Alex Gibney is a documentary filmmaker who made Enron: The Smartest Guys in the Room. He has won an Emmy, a Peabody, the duPont Columbia Award, and a Grammy. More

Alex Gibney is the writer, director and producer of the 2008 Oscar-winning documentary Taxi to the Dark Side, the Oscar-nominated film Enron: The Smartest Guys in the Room, and Gonzo: The Life and Work of Dr. Hunter S. Thompson, narrated by Johnny Depp. In post-production on My Trip to Al Qaeda, based on the play by Pulitzer Prize–winning author Lawrence Wright, Gibney is also filming a documentary on Lance Armstrong. Gibney served as executive producer for No End in Sight, which was also nominated for an Oscar; a producer for Herbie Hancock: Possibilities, a film about the jazz legend's collaboration with musical talents such as Santana, Sting, and Christina Aguilera; and consulting producer on Who Killed the Electric Car.
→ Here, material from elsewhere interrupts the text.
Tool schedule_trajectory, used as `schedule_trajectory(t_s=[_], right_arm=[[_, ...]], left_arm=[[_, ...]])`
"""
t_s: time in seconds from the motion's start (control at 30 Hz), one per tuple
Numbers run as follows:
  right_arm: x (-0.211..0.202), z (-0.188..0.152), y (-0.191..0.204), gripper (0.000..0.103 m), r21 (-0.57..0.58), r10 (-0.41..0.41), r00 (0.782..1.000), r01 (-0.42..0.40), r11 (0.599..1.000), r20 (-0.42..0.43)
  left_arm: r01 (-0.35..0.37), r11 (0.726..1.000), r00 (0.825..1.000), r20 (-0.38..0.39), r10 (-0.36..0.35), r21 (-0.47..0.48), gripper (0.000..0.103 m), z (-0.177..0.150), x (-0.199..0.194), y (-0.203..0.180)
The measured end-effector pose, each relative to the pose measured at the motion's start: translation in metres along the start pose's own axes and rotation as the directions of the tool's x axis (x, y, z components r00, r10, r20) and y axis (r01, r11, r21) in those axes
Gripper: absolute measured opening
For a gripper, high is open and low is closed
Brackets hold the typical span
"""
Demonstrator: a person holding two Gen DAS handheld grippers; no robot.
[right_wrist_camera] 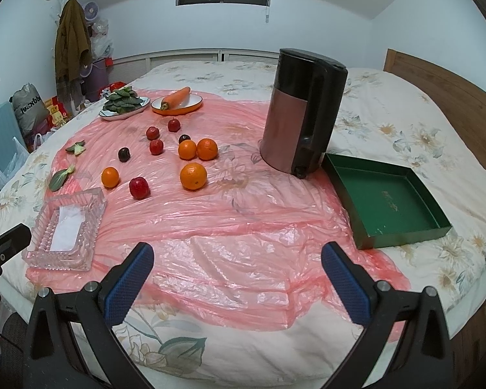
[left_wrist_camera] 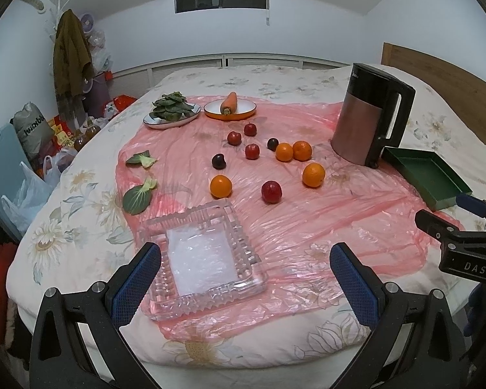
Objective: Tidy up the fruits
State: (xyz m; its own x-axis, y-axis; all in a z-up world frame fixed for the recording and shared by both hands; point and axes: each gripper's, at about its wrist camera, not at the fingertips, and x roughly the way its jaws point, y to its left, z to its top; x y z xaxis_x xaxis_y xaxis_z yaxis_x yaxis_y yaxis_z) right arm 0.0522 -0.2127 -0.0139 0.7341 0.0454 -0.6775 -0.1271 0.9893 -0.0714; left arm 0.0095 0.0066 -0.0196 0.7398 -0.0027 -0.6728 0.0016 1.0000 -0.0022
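Observation:
Several oranges, such as one (left_wrist_camera: pixel 221 186) near the glass tray and one (right_wrist_camera: pixel 193 175) in the middle, lie on a pink plastic sheet (right_wrist_camera: pixel 236 227) with several red and dark plums, such as a red one (left_wrist_camera: pixel 271 191) and a dark one (right_wrist_camera: pixel 123 154). A clear glass tray (left_wrist_camera: pixel 207 261) sits at the front left; it also shows in the right wrist view (right_wrist_camera: pixel 64 233). A green box (right_wrist_camera: pixel 385 201) lies at the right. My left gripper (left_wrist_camera: pixel 246 278) is open and empty over the glass tray's near side. My right gripper (right_wrist_camera: pixel 238 278) is open and empty over the sheet's front.
A dark kettle (right_wrist_camera: pixel 304 110) stands beside the green box. At the back are a plate of leafy greens (left_wrist_camera: pixel 173 110) and an orange plate with a carrot (left_wrist_camera: pixel 230 105). Two loose green leaves (left_wrist_camera: pixel 139 191) lie left. The bed edge (right_wrist_camera: pixel 210 356) is near me.

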Motion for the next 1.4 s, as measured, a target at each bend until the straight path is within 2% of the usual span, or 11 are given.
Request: schedule_trajectory(t_s=[0.93, 1.13, 1.4], right_arm=[[0.022, 0.011, 0.000, 0.103, -0.006, 0.037, 0.999, -0.037, 0.999, -0.015], [0.026, 0.010, -0.002, 0.103, 0.000, 0.044, 0.999, -0.044, 0.999, -0.012], [0.043, 0.020, -0.005, 0.103, 0.002, 0.088, 0.996, -0.088, 0.996, 0.006]], left_arm=[[-0.014, 1.000, 1.000, -0.016, 0.014, 0.009, 0.102, 0.012, 0.022, -0.002], [0.019, 0.999, 0.999, -0.049, -0.017, 0.032, 0.102, 0.013, 0.029, 0.000], [0.006, 1.000, 0.994, -0.112, -0.003, 0.026, 0.102, 0.020, 0.046, 0.019]])
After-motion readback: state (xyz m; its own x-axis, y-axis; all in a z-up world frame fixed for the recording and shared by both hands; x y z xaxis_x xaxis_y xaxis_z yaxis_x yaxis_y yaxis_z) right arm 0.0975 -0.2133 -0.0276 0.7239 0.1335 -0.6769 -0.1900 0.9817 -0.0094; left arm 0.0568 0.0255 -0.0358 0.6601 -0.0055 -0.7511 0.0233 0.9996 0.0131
Gibney's producing credits also include the classic concert film Lightning in a Bottle, directed by Antoine Fuqua; The Blues, an Emmy-nominated series of seven films in association with executive producer Martin Scorsese; and The Trials of Henry Kissinger. Gibney is the recipient of many awards including the Emmy, the Peabody, the duPont Columbia Award, and the Grammy.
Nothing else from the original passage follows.